WORK REQUIRED: Return only the lines of the listing below that run from the line with "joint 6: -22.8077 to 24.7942" through the line with "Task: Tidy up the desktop", both ends included, exactly as written.

(RECORDS PROVIDED Opens)

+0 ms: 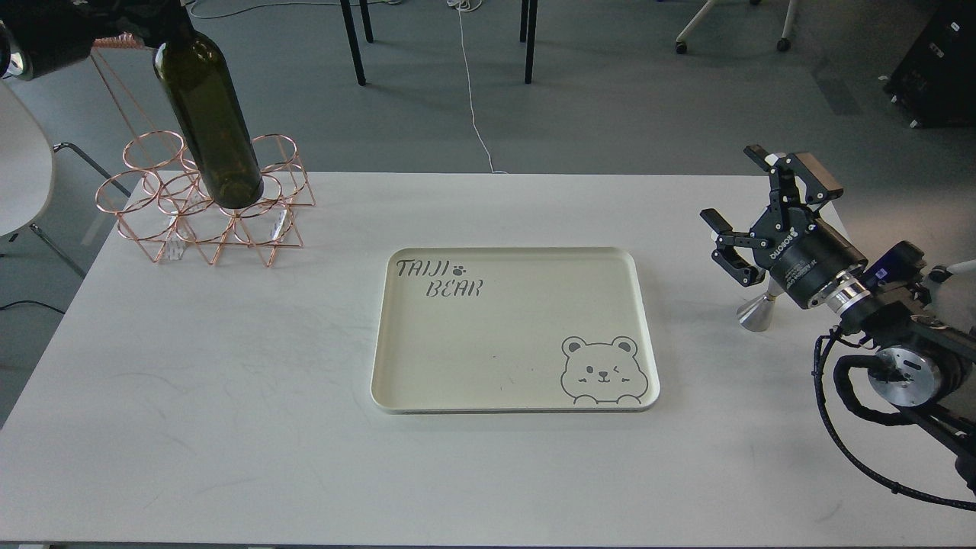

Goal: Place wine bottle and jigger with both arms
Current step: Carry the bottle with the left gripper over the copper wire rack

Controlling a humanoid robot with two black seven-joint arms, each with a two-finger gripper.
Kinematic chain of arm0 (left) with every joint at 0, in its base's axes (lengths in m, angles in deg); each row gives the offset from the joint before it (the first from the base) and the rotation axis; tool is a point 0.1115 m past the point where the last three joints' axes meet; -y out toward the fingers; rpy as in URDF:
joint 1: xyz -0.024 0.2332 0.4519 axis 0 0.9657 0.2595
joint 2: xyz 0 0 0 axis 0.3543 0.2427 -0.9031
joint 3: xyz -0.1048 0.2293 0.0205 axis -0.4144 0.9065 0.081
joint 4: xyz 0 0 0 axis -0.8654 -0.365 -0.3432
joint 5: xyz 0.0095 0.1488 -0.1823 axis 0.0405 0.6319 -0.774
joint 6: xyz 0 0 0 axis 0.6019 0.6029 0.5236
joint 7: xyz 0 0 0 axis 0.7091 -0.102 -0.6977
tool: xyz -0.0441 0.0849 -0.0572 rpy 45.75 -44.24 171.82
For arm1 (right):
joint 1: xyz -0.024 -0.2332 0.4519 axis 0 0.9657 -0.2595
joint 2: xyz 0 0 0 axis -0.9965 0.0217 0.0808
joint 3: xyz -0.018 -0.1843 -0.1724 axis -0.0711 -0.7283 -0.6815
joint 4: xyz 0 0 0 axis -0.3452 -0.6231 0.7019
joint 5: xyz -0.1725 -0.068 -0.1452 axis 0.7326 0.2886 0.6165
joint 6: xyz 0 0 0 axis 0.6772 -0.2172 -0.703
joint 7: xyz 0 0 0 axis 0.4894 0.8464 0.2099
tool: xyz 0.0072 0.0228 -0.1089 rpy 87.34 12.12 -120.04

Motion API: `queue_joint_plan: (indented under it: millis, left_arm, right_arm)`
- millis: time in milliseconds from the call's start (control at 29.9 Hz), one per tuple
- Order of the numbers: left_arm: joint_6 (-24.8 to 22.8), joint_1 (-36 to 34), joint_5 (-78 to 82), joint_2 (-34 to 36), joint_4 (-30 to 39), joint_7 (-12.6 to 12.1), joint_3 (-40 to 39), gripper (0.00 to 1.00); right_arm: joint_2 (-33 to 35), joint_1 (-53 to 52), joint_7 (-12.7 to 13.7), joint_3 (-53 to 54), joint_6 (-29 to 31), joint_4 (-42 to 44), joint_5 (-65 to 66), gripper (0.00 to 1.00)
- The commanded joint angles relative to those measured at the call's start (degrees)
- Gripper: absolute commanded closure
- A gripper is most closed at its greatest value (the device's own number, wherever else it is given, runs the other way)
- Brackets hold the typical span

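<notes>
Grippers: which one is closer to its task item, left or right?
The right gripper: open, with the jigger standing just below it on the table. The left arm's end at the wine bottle neck is cut off by the frame.

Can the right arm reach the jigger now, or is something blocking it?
Probably yes. The right gripper is open and hangs just above the jigger, which stands on the table right of the tray. Nothing lies between them.

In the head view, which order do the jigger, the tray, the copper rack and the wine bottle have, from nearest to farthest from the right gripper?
From the right gripper:
1. The jigger, just below it, partly hidden.
2. The tray, at the table's centre.
3. The copper rack and the wine bottle, far left; too close to call.
</notes>
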Motion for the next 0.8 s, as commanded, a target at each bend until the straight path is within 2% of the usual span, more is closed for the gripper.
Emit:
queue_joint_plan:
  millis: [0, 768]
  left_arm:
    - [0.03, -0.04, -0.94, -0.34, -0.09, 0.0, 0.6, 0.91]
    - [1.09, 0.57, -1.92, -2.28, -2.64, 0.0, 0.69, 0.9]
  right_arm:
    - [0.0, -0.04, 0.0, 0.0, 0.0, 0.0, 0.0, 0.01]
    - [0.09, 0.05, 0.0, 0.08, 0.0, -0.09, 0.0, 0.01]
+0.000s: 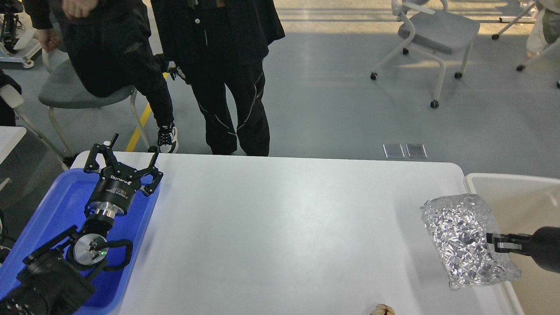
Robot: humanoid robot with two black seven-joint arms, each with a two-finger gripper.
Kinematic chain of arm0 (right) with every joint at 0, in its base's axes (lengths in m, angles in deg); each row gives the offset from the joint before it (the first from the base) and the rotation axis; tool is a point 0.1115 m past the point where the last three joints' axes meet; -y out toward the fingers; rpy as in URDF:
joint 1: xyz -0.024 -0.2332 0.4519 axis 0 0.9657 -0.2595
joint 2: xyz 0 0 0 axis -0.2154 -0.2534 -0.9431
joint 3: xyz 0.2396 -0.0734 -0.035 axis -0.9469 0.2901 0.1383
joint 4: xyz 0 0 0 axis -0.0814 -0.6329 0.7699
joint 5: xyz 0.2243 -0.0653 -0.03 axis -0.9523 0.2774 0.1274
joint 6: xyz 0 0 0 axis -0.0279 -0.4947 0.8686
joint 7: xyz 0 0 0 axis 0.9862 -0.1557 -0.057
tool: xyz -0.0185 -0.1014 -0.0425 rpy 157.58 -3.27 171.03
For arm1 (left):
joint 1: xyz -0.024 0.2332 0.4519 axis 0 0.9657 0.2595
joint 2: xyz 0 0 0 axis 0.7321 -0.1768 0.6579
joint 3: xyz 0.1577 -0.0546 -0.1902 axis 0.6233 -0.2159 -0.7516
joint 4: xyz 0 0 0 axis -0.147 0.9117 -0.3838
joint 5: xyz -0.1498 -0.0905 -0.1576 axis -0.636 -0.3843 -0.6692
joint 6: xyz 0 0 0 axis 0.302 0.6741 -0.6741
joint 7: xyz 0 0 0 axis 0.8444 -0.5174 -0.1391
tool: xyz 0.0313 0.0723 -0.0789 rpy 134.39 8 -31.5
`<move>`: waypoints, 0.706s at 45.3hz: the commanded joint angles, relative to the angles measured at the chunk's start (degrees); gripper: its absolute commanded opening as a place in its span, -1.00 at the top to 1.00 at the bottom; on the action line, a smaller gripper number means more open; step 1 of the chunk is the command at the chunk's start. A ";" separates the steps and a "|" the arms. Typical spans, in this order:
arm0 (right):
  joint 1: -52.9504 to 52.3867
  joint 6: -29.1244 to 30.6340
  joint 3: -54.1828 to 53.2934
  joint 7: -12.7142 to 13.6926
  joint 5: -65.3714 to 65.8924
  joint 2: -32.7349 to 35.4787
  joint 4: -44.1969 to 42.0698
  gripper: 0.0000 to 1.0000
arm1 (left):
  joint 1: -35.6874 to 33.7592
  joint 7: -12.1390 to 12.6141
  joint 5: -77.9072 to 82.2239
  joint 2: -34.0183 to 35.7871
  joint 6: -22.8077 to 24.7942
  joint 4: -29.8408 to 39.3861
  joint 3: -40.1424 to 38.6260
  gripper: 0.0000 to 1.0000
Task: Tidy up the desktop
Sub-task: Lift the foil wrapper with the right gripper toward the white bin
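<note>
Crinkled silver foil bag (468, 240), judged light, thin and easily crushed, is held at the right edge of the large smooth white rectangular desktop (280, 227), overlapping the beige-white rimmed bin (507, 183) beside that edge. It is pinched at its right side by the right gripper (493, 243), fingers clenched on the foil; a grip on a gathered fold is judged safest. Over the blue plastic tray (65, 205) at the desktop's left edge, the left gripper (131, 151) is spread wide, grasping nothing.

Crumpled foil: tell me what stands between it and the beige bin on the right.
Nothing visible. The crumpled foil, held by the right hand, hangs at the desktop's right edge, already overlapping the bin's near rim.
</note>
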State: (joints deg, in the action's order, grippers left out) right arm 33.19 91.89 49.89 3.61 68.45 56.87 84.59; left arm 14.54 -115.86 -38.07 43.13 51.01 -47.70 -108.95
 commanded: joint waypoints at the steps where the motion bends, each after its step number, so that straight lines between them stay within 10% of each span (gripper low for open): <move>1: -9.67 8.44 -0.60 -0.01 -5.45 8.53 9.05 1.00 | 0.01 0.00 0.00 0.00 0.01 0.00 0.00 -1.00; 17: -22.33 20.48 -0.60 -0.01 -9.05 12.40 9.94 1.00 | 0.01 0.00 0.00 0.00 0.01 0.00 0.00 -1.00; 32: -21.99 17.59 0.81 -0.01 -11.60 13.54 8.01 1.00 | 0.01 0.00 0.00 0.00 -0.08 0.00 0.00 -1.00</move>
State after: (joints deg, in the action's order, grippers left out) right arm 12.45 110.37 49.64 3.64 59.80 68.92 93.88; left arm 14.57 -115.86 -38.06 43.13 51.00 -47.70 -108.95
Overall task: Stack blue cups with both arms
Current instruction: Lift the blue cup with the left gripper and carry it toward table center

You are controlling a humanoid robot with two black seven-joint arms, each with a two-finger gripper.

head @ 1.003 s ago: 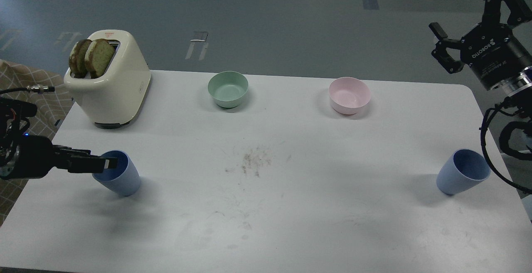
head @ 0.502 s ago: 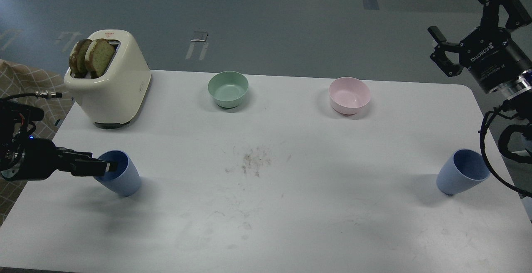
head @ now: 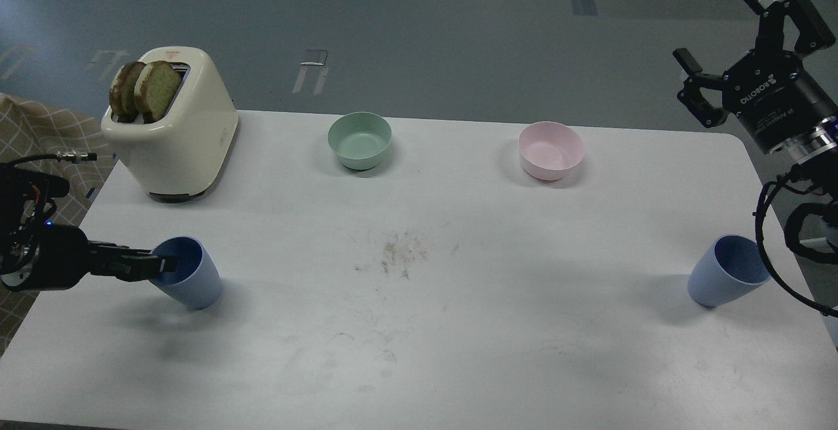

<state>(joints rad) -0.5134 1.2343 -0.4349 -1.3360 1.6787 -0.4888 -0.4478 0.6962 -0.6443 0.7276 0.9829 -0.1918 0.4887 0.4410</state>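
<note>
Two blue cups on the white table [head: 419, 351], both matte light blue, tapered to a narrow base, no handles, darker blue inside. The left cup [head: 190, 274] sits near the table's left edge, in front of the cream toaster [head: 171, 129] with its two slices of bread [head: 144, 89]. The right cup [head: 725, 273] is way over near the right edge, so the pair is well apart with the whole middle of the table between them.

My left gripper [head: 160, 265] comes in low from the left, its tip at the left cup's mouth. It's seen edge-on and dark, so I honestly can't tell whether the jaws are spread or pinching the rim. My right gripper [head: 720, 37] is up high past the far right corner, jaws spread wide, nothing in them, well clear of the right cup.

Room-wise: the center is bare apart from a smudge of crumbs [head: 396, 256]. The mint-green bowl [head: 359, 139] and pink bowl [head: 550, 150] sit along the far edge, well away from both cups. The right cup has my own cables [head: 772, 247] hanging just beside it.
</note>
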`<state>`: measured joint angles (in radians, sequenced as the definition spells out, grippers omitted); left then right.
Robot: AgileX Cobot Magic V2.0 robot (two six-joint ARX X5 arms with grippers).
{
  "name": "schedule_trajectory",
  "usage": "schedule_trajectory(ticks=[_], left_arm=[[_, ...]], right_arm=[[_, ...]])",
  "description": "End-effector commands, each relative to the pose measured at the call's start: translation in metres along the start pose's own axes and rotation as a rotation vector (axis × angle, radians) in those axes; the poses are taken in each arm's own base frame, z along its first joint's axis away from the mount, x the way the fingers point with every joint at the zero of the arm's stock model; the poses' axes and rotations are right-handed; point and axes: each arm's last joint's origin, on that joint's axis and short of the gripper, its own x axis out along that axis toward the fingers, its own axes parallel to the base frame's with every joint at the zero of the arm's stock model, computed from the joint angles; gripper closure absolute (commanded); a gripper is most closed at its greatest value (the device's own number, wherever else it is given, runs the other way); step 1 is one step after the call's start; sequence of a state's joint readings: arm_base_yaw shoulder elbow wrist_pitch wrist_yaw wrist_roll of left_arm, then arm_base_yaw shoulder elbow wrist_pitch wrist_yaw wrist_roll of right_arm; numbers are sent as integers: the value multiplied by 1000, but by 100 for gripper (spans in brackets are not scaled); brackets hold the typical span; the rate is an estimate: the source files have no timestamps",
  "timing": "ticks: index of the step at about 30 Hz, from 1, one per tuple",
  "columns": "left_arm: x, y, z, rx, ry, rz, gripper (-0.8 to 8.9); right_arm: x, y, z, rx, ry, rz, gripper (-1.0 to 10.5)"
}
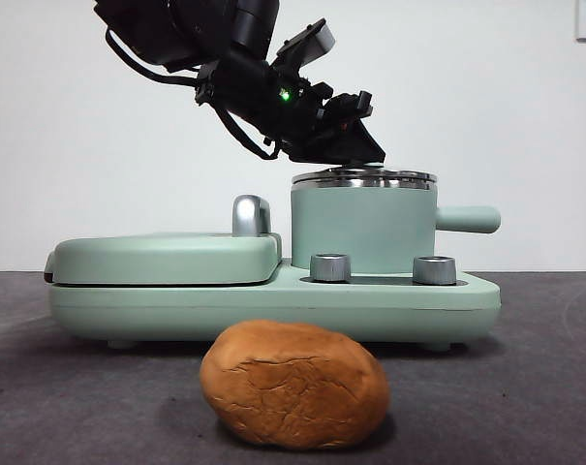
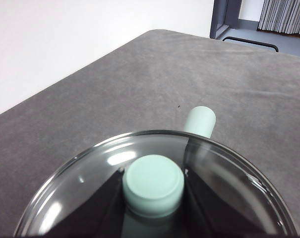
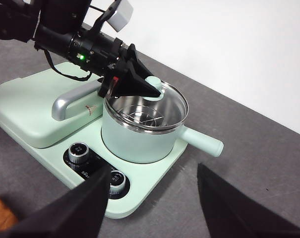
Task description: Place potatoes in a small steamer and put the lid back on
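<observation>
Left gripper (image 2: 153, 191): I saw it clamped on the lid (image 2: 90, 173) knob, atop the small steamer (image 1: 362, 231).
Right gripper (image 3: 152, 198): jaws spread, waiting.
Potato (image 1: 294, 385): at the steamer's 6 o'clock.

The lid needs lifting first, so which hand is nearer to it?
Left. The left hand grips the knob of the lid; the right hand hangs open, apart, in front of the steamer.

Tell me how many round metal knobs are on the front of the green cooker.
2. One knob stands below the small steamer, toward the griddle; the other knob stands beside it, under the steamer's side handle. None seems hidden.
</observation>
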<state>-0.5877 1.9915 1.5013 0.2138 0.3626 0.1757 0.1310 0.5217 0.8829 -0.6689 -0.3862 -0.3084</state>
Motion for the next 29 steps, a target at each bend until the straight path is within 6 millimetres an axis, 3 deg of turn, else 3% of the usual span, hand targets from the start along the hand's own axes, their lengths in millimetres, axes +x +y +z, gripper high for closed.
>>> schedule_trajectory(ticks=[1,7,13,24,29], left_arm=[[0,2,22,30,-84,18,799],[-21,1,52,57,-151,34,799],[-54,-2,82,68,-182,49,799],[-152,-13,137,60,-178,94,799],[-195,-17,149,38,-164,129,799]], right_arm=[[-1,-1,5,6,-17,-3,670],[-1,-1,5,6,-17,-2,670],[-1,-1,5,6,-17,-2,670],[0,4,6,15,-26,50,670],[1,8,7,8,-32,92,670]])
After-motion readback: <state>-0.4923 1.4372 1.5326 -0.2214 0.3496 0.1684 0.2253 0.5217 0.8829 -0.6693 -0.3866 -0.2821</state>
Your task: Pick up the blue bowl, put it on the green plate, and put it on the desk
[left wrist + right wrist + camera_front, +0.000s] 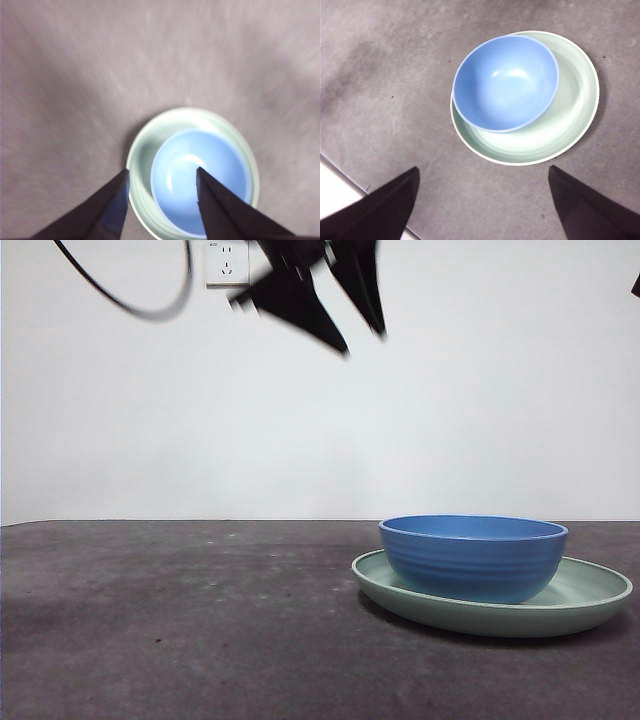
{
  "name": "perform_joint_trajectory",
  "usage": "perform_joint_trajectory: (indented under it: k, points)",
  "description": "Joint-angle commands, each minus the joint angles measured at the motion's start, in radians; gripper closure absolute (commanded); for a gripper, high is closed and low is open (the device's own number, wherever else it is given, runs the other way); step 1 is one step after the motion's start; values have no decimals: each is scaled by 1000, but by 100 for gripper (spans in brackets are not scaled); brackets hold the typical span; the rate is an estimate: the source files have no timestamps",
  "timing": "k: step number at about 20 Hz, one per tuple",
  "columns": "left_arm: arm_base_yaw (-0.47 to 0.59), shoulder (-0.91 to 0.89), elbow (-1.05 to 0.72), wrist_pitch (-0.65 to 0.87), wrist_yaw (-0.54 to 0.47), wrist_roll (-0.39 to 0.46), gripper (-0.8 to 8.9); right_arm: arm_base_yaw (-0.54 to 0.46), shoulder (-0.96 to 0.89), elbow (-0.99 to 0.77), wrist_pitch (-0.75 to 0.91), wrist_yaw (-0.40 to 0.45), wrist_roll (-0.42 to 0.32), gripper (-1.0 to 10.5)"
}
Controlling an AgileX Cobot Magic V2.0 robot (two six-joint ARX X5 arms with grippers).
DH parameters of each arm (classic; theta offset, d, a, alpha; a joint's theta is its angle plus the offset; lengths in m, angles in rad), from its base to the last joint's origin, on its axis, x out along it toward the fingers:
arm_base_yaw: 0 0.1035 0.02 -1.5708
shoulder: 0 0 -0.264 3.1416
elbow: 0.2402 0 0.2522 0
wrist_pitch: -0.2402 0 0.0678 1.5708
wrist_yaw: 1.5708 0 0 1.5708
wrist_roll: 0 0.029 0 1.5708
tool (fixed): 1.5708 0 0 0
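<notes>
The blue bowl (472, 558) sits upright in the green plate (590, 595), toward the plate's left side, on the desk (180, 620) at the right. My left gripper (362, 342) hangs high above the desk, up and left of the bowl, open and empty. Its wrist view is blurred and looks down on the bowl (200, 180) and the plate (142, 155) between its jaws (162, 170). My right gripper (483, 168) is open and empty, well above the bowl (505, 82) and the plate (570, 115). It shows only as a black tip (636, 285) at the top right.
A white wall with a socket (226, 262) stands behind the desk. A black cable (140, 308) loops by the left arm. The desk's edge (335, 170) runs close to the right gripper's side, with white floor beyond it.
</notes>
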Motion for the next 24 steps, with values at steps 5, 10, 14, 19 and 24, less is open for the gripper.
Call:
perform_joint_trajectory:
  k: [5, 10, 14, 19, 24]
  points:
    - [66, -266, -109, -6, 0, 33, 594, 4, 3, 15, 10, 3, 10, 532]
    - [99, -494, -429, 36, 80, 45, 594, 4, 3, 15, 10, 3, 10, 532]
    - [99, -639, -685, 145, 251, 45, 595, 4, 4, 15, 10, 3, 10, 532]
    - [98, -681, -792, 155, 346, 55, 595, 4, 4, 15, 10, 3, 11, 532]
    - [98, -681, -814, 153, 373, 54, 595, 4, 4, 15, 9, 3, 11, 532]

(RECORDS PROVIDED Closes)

TASK ANSWER:
  joint 6: -22.8077 to 24.7942
  joint 4: -29.8408 to 39.3861
  joint 3: -40.1424 to 38.6260
  gripper: 0.0000 to 1.0000
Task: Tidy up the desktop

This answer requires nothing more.